> **Directions**:
The response must consist of every line of the listing, reproduced verbatim.

> **Data shown**:
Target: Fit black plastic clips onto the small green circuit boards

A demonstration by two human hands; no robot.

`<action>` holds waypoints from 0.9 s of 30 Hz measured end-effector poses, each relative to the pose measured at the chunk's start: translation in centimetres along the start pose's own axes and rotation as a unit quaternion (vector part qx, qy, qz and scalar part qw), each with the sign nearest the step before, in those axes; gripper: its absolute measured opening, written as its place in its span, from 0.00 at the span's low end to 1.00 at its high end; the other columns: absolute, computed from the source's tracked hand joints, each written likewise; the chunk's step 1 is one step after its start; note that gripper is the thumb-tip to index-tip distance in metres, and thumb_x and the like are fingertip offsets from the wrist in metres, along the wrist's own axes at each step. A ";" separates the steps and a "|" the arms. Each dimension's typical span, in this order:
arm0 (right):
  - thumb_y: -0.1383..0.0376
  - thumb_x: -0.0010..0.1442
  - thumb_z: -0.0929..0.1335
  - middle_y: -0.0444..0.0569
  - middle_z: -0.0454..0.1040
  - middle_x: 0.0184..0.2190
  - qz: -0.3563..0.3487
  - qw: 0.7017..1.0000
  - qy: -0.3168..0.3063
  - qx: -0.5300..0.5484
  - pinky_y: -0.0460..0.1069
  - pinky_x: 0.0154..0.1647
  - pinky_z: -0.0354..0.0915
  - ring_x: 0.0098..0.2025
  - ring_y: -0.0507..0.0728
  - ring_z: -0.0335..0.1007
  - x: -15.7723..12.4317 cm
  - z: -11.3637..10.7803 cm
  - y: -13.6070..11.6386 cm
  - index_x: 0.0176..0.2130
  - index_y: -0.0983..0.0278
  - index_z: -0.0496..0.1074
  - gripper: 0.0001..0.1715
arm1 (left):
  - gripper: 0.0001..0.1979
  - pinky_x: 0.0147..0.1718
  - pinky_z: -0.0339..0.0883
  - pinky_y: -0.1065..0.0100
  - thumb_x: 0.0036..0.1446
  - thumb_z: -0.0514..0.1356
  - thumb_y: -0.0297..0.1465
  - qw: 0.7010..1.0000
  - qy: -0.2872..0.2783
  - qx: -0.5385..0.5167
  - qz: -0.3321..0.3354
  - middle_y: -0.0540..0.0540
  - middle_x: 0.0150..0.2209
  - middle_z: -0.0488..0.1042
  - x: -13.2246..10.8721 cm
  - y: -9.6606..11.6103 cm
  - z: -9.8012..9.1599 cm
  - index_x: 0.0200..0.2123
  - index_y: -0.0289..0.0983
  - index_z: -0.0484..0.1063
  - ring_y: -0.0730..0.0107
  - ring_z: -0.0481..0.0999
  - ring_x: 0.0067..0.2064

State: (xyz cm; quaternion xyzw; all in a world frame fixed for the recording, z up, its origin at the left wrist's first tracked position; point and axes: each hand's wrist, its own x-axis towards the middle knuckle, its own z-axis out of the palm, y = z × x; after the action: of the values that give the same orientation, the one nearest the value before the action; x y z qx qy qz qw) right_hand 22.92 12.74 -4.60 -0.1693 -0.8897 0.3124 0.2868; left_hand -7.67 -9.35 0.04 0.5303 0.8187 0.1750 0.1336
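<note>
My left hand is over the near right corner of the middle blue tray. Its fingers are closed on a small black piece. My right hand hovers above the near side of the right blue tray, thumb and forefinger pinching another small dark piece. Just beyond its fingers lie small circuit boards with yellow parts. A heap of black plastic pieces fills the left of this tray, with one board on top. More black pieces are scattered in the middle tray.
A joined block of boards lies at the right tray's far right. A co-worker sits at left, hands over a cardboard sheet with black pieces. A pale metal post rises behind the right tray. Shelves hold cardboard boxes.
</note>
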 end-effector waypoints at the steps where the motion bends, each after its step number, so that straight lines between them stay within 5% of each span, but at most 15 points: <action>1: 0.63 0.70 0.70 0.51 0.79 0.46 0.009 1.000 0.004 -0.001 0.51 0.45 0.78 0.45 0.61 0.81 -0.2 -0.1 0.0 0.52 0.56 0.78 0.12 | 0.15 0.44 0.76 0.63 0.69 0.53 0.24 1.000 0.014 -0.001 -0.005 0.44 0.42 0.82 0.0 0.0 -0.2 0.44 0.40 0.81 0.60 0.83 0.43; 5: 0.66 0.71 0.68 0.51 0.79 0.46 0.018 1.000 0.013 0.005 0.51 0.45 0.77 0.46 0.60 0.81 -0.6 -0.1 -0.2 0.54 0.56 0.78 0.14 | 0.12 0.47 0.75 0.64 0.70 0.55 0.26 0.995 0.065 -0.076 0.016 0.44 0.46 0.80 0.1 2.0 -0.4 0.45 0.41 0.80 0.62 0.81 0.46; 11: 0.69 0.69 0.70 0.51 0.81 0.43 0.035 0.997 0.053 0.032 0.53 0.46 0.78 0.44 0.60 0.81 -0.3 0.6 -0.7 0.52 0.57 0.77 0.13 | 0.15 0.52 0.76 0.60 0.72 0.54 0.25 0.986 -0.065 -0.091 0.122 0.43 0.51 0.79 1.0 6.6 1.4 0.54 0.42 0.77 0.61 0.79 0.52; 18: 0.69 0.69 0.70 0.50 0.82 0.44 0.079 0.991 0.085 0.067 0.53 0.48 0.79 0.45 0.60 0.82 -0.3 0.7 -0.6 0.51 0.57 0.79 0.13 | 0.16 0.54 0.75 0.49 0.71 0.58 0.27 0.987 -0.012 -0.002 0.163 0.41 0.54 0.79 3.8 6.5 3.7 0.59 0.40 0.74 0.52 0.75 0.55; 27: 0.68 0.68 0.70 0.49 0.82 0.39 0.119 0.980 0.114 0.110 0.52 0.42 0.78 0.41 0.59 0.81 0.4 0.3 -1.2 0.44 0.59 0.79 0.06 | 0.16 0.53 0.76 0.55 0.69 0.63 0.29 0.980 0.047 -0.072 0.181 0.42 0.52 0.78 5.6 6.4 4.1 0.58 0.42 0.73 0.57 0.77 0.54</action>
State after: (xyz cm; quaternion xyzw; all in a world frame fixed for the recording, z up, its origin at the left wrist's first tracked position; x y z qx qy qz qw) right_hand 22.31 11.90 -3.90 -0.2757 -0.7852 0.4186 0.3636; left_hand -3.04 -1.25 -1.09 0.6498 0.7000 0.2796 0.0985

> **Result**:
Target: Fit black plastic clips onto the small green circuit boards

A demonstration by two human hands; no robot.

`<action>` holds waypoints from 0.9 s of 30 Hz measured end-effector poses, each relative to the pose measured at the chunk's start: translation in centimetres along the start pose's own axes and rotation as a unit quaternion (vector part qx, qy, qz and scalar part qw), each with the sign nearest the step before, in those axes; gripper: its absolute measured opening, written as its place in its span, from 0.00 at the span's low end to 1.00 at its high end; the other columns: absolute, computed from the source's tracked hand joints, each written likewise; the chunk's step 1 is one step after its start; note that gripper is the thumb-tip to index-tip distance in metres, and thumb_x and the like are fingertip offsets from the wrist in metres, along the wrist's own axes at each step. A ";" separates the steps and a "|" the arms. Each dimension's typical span, in this order:
arm0 (right):
  - thumb_y: -0.1383..0.0376
  - thumb_x: -0.0010..0.1442
  - thumb_z: -0.0929..0.1335
  - middle_y: -0.0444..0.0569
  - middle_z: -0.0454..0.1040
  - middle_x: 0.0184..0.2190
  - qz: -0.3563..0.3487
  - qw: 0.7017..1.0000
  - qy: -0.3168..0.3063
  - qx: -0.5300..0.5484
  - pinky_y: -0.0460..0.1069
  - pinky_x: 0.0154..0.1647
  - pinky_z: -0.0354..0.0915
  - ring_x: 0.0098..0.2025
  - ring_y: -0.0507..0.0728
  - ring_z: -0.0335..0.1007
  - x: -15.7723..12.4317 cm
  - z: -11.3637..10.7803 cm
  - y: -13.6070..11.6386 cm
  - index_x: 0.0176..0.2130
  - index_y: -0.0983..0.0278
  - index_z: -0.0496..0.1074
  - gripper: 0.0001..0.1715
arm1 (left):
  - gripper: 0.0001..0.1979
  - pinky_x: 0.0147..0.1718
  - pinky_z: -0.0339..0.0883
  - pinky_y: -0.1065..0.0100
  - thumb_x: 0.0036..0.1446
  - thumb_z: -0.0514..0.1356
  - thumb_y: -0.0297..0.1465
  - qw: 0.7010..1.0000
  - qy: -0.2872..0.2783
  - qx: -0.5385..0.5167
  - qz: -0.3321..0.3354
  - middle_y: -0.0540..0.0540
  - middle_x: 0.0150..0.2209
  - middle_z: -0.0488..0.1042
  - x: -13.2246..10.8721 cm
  - y: -9.6606..11.6103 cm
  - z: -9.8012..9.1599 cm
  - index_x: 0.0200..0.2123
  - index_y: -0.0289..0.0983
  - index_z: -0.0484..0.1063
  - ring_y: -0.0730..0.0107
  - ring_z: -0.0481..0.0999
  - ring_x: 0.0067..0.2064

State: (xyz cm; quaternion xyzw; all in a world frame fixed for the recording, z up, its origin at the left wrist's first tracked position; point and axes: each hand's wrist, its own x-axis towards the middle knuckle, its own z-axis out of the palm, y = z × x; after the action: of the values that give the same orientation, the one nearest the value before the action; x y z qx qy qz qw) right_hand 22.92 12.74 -4.60 -0.1693 -0.8897 0.3124 0.2868; left_hand -7.67 -9.35 0.04 0.5303 0.8187 0.1750 0.1336
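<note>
My left hand is over the near right corner of the middle blue tray. Its fingers are closed on a small black piece. My right hand hovers above the near side of the right blue tray, thumb and forefinger pinching another small dark piece. Just beyond its fingers lie small circuit boards with yellow parts. A heap of black plastic pieces fills the left of this tray, with one board on top. More black pieces are scattered in the middle tray.
A joined block of boards lies at the right tray's far right. A co-worker sits at left, hands over a cardboard sheet with black pieces. A pale metal post rises behind the right tray. Shelves hold cardboard boxes.
</note>
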 end-effector waypoints at the steps where the motion bends, each after its step number, so that straight lines between them stay within 5% of each span, but at most 15 points: <action>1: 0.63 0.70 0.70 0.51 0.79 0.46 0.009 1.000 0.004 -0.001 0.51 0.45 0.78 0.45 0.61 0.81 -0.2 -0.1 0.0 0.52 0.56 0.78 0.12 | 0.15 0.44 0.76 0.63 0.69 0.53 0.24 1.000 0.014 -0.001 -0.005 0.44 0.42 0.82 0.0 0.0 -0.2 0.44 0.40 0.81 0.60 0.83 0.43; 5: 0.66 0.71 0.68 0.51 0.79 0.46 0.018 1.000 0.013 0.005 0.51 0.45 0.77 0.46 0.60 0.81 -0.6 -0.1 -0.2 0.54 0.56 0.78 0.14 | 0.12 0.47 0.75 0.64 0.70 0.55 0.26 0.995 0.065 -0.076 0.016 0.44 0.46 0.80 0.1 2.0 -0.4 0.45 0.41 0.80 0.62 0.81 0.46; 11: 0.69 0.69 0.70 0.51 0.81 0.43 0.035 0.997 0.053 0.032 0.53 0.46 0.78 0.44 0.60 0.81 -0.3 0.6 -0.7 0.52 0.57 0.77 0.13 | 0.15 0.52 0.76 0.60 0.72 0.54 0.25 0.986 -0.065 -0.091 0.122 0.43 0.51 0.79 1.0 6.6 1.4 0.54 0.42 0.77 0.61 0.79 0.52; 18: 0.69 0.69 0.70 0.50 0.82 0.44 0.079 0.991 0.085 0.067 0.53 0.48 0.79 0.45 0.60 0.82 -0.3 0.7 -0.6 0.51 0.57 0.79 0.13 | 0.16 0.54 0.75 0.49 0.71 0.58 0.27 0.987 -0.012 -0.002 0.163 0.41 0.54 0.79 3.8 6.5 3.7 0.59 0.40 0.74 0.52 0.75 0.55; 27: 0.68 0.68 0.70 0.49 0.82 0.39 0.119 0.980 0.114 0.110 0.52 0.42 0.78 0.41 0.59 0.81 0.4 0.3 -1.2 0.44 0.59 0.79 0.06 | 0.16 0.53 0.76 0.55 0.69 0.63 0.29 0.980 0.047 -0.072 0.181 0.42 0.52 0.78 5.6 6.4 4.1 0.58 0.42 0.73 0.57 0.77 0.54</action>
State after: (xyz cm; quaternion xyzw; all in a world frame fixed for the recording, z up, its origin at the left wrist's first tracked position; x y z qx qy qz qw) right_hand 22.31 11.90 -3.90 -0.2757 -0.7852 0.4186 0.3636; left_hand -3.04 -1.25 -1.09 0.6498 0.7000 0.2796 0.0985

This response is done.